I think it's just a coincidence that we got a wildcard cert from IdenTrust a long time ago and it happens to have the same encoding issue that we ran into. I notified IdenTrust in case they haven't fixed the problem since then.
0
josh
3/13/2018 1:46:43 PM
The fact that this mis-issuance occurred does raise a question for the
community.

For quite some time, it has been repeatedly emphasized that maintaining a
non-trusted but otherwise identical staging environment and practicing all
permutations of tests and issuances -- especially involving new
functionality -- on that parallel staging infrastructure is the mechanism
by which mis-issuances such as those mentioned in this thread may be
avoided within production environments.

Let's Encrypt has been a shining example of best practices up to this point
and has enjoyed the attendant minimization of production issues (presumably
as a result of exercising said best practices).

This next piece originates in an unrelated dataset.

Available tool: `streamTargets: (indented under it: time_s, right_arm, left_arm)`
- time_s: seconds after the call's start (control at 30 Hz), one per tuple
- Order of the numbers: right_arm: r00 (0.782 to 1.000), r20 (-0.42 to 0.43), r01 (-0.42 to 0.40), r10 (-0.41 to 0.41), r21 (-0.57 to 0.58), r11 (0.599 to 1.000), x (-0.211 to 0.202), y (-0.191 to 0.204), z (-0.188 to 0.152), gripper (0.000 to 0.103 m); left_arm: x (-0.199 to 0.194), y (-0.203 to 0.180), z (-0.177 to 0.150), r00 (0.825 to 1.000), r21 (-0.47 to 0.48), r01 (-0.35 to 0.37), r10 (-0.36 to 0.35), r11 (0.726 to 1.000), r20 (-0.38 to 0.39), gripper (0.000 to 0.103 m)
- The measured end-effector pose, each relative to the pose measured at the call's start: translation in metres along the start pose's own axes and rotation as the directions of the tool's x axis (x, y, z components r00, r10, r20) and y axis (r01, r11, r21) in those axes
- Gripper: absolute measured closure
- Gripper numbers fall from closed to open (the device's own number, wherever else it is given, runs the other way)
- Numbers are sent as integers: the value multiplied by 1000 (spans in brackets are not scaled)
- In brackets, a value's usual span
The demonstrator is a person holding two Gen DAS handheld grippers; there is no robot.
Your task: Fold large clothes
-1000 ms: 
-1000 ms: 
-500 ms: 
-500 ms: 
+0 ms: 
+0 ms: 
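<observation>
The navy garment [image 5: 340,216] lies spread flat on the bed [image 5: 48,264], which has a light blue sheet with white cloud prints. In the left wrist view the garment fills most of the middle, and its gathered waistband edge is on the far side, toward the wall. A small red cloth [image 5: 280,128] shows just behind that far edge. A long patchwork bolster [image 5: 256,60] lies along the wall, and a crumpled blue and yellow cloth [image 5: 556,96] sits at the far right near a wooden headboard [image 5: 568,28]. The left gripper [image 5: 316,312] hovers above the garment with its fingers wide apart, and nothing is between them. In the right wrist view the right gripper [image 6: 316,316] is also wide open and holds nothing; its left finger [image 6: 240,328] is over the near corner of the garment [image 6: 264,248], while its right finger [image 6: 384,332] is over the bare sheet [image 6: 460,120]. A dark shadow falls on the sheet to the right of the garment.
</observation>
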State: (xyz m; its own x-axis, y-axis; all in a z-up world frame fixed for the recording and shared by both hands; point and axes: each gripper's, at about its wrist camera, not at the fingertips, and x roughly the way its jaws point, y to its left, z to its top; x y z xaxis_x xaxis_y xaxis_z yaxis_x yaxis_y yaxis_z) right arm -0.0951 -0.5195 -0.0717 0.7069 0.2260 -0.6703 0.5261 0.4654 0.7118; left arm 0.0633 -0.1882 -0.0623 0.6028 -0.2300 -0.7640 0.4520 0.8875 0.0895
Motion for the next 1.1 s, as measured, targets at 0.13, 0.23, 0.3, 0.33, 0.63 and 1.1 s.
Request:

Despite that, however, either the test cases which resulted in these
mis-issuances were not first executed on the staging platform or did not
result in the mis-issuance there.  A reference was made to a Go lang
library error / non-conformance being implicated.  Were the builds for
staging and production compiled on different releases of Go lang?

Certainly, I think these particular mis-issuances do not significantly
affect the level of trust which should be accorded to ISRG / Let's Encrypt.

Having said that, however, it is worth noting that in a fully new and novel
PKI infrastructure, it seems likely -- based on recent inclusion / renewal
requests -- that such a mis-issuance would recently have resulted in a
disqualification of a given root / key with guidance to cut a new root PKI
and start the process over.

I am not at all suggesting consequences for Let's Encrypt, but rather
raising a question as to whether that position on new inclusions / renewals
is appropriate.  If these things can happen in a celebrated best-practices
environment, can they really in isolation be cause to reject a new
application or a new root from an existing CA?

Another question this incident raised in my mind pertains to the parallel
staging and production environment paradigm:  If one truly has the 'courage
of conviction' of the equivalence of the two environments, why would one
not perform all tests in ONLY the staging environment, with no tests and
nothing other than production transactions on the production environment?
That tests continue to be executed in the production environment while
holding to the notion that a fully parallel staging environment is the
place for tests seems to signal that confidence in the staging environment
is -- in some measure, however small -- limited.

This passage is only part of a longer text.